◆ Requirement
Would you output the listing exactly, with every image omitted?

◆ Data extract
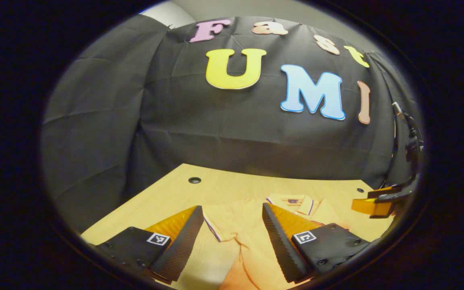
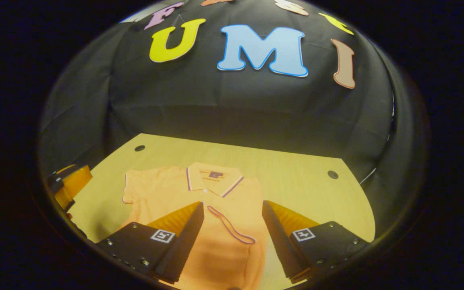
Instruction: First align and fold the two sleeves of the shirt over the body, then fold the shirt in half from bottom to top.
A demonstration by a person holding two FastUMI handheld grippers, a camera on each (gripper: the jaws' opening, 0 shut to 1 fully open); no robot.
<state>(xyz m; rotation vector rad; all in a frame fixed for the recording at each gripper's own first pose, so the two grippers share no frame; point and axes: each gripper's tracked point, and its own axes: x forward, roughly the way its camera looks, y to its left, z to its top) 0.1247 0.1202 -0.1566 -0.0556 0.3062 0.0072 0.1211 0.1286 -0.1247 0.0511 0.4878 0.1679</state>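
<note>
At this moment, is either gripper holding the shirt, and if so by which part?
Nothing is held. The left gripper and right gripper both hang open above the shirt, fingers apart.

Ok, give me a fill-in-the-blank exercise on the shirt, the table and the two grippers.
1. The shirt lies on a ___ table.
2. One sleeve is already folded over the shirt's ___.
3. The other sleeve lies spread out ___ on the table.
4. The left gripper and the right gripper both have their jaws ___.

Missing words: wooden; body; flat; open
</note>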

◆ Expected answer
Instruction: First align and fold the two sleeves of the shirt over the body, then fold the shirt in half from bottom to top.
A demonstration by a person holding two FastUMI handheld grippers, a camera on each (gripper: the jaws' opening, 0 shut to 1 fully open); no robot.
<state>(xyz m; rotation vector rad; all in a frame fixed for the recording at each gripper's own first pose, so the two grippers share no frame; point and axes: each gripper's tracked point, and its own axes: x forward, roughly the way its camera looks, y to its left, z to its top) 0.1247 0.1202 -0.1566 -0.0556 0.3062 0.0072 0.1211 0.1286 -0.1247 0.0511 0.4878 0.1679</state>
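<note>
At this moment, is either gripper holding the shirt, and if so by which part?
Nothing is held. The left gripper and right gripper both hang open above the shirt, fingers apart.

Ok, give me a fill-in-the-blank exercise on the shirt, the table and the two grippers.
1. The shirt lies on a ___ table.
2. One sleeve is already folded over the shirt's ___.
3. The other sleeve lies spread out ___ on the table.
4. The left gripper and the right gripper both have their jaws ___.

Missing words: wooden; body; flat; open
</note>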

No additional output will be produced.